_About this task_. Show each line from the records below in which the word "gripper" occurs.

_Working data_.
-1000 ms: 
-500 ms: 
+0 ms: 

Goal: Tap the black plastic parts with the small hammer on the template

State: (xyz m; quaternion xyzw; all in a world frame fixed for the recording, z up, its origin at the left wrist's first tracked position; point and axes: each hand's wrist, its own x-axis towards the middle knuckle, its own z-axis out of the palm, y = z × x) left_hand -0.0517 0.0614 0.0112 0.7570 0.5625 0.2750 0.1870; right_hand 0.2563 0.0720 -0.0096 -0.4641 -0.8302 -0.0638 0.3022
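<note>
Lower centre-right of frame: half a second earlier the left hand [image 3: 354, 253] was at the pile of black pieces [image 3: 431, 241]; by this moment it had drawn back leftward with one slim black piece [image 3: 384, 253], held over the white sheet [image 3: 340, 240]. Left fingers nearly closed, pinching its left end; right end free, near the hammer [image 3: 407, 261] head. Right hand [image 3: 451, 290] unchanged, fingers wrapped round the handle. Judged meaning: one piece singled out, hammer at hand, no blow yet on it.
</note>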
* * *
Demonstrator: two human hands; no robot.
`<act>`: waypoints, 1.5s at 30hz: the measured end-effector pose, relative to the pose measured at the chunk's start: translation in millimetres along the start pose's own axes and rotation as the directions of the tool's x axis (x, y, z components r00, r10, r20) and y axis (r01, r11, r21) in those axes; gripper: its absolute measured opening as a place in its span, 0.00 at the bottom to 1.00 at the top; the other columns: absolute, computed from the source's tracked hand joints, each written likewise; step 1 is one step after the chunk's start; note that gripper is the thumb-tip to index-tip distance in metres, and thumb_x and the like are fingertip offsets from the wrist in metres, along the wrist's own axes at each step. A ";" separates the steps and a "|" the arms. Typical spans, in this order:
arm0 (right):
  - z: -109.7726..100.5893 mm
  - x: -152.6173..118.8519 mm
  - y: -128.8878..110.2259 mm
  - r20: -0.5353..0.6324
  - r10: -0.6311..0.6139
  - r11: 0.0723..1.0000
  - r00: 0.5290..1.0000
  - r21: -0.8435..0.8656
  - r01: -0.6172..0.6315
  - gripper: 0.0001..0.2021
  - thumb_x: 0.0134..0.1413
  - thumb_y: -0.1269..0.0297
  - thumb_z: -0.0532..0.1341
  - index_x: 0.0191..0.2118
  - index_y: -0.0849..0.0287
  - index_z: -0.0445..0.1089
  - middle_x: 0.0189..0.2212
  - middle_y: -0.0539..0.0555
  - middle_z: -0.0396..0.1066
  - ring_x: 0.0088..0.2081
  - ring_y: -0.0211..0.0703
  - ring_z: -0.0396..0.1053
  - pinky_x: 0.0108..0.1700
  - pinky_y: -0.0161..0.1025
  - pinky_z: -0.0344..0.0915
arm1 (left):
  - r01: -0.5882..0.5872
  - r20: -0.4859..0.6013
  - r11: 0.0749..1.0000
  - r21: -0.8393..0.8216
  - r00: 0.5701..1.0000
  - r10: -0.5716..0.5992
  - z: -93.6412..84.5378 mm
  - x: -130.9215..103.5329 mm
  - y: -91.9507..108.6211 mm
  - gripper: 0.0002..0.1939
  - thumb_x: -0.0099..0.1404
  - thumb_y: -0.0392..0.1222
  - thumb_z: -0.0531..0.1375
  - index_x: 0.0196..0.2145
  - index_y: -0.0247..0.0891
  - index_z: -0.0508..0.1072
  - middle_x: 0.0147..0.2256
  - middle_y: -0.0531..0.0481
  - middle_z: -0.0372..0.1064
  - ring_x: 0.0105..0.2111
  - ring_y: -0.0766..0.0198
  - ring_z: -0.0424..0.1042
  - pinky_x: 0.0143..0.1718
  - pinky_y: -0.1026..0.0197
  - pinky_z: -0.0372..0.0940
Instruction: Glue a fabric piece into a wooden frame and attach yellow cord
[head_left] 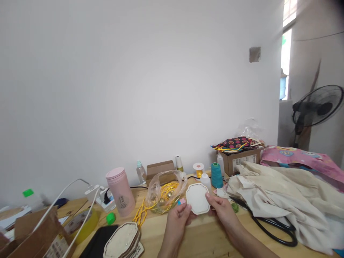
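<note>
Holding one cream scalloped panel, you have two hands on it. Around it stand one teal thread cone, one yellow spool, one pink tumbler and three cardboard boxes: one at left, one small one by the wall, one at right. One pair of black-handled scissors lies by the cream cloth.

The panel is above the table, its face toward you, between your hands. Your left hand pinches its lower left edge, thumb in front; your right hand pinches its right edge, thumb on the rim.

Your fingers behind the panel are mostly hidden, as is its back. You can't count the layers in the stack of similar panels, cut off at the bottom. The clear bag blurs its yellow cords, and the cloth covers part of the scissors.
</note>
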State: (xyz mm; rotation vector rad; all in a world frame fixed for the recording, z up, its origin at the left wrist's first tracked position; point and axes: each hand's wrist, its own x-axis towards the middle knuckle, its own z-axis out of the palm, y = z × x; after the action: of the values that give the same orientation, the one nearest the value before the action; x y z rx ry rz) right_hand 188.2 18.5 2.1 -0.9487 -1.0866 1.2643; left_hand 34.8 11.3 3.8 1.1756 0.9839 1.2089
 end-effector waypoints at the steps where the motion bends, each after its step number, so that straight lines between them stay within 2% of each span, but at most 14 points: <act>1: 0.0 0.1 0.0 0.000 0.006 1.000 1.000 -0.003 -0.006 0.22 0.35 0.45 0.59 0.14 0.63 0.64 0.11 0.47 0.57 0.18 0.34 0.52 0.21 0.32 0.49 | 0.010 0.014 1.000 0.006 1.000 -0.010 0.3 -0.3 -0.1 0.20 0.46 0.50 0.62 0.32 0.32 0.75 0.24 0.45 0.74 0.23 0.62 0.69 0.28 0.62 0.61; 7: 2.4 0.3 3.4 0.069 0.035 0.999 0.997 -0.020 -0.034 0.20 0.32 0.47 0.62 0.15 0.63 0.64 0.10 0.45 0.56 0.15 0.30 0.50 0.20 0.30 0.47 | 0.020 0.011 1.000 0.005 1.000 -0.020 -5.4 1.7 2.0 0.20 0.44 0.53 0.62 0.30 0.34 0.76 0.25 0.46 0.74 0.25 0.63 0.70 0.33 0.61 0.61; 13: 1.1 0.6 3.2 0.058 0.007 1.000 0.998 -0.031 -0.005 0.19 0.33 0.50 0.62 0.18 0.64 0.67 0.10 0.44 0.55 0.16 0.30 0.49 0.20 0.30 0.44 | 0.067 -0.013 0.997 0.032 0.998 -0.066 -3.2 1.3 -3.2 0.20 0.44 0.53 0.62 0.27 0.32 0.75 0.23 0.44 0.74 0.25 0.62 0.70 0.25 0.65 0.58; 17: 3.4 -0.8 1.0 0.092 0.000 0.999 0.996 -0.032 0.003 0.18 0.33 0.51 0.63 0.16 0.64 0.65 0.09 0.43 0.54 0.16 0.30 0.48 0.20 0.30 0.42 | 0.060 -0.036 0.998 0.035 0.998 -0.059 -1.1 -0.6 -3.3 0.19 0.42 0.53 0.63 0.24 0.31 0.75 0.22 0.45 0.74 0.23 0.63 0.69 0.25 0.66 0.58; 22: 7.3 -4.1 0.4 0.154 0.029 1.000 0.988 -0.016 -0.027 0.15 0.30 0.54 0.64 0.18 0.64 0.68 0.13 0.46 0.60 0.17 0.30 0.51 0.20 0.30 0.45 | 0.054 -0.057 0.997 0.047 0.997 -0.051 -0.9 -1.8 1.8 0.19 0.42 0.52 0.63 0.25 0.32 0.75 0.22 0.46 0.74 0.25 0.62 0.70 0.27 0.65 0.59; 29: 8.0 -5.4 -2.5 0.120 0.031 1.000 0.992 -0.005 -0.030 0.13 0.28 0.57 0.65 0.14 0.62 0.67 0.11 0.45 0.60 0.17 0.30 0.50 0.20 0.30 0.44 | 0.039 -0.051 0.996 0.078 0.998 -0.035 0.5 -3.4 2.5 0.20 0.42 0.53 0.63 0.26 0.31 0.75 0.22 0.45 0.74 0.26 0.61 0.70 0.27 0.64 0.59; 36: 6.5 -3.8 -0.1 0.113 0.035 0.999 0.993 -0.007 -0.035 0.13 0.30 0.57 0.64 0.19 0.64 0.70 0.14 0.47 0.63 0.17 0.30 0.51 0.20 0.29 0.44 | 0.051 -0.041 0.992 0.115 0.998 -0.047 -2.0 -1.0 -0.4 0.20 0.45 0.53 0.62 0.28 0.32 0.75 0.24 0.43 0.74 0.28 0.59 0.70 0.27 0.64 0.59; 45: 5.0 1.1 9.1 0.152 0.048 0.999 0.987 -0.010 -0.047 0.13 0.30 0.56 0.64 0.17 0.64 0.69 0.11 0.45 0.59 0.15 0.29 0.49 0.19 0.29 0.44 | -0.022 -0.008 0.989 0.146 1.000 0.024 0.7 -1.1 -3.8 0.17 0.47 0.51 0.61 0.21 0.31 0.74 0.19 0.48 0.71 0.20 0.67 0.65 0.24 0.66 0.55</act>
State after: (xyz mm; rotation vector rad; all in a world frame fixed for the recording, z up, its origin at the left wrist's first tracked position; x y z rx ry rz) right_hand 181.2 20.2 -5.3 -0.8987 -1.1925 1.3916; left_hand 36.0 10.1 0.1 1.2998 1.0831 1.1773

_Output_.
`<act>`: waypoints, 1.5s at 30hz: the measured end-effector pose, relative to the pose measured at the chunk's start: translation in millimetres along the start pose's own axes and rotation as the directions of the tool's x axis (x, y, z components r00, r10, r20) and y axis (r01, r11, r21) in those axes; gripper: its absolute measured opening as a place in its span, 0.00 at the bottom to 1.00 at the top; the other columns: absolute, computed from the source's tracked hand joints, each written likewise; step 1 is one step after the chunk's start; note that gripper is the thumb-tip to index-tip distance in metres, and thumb_x and the like are fingertip offsets from the wrist in metres, along the wrist's own axes at each step. A ";" separates the steps and a "|" the arms. Typical spans, in this order:
  - gripper: 0.0001..0.2021
  - gripper: 0.0002..0.1939

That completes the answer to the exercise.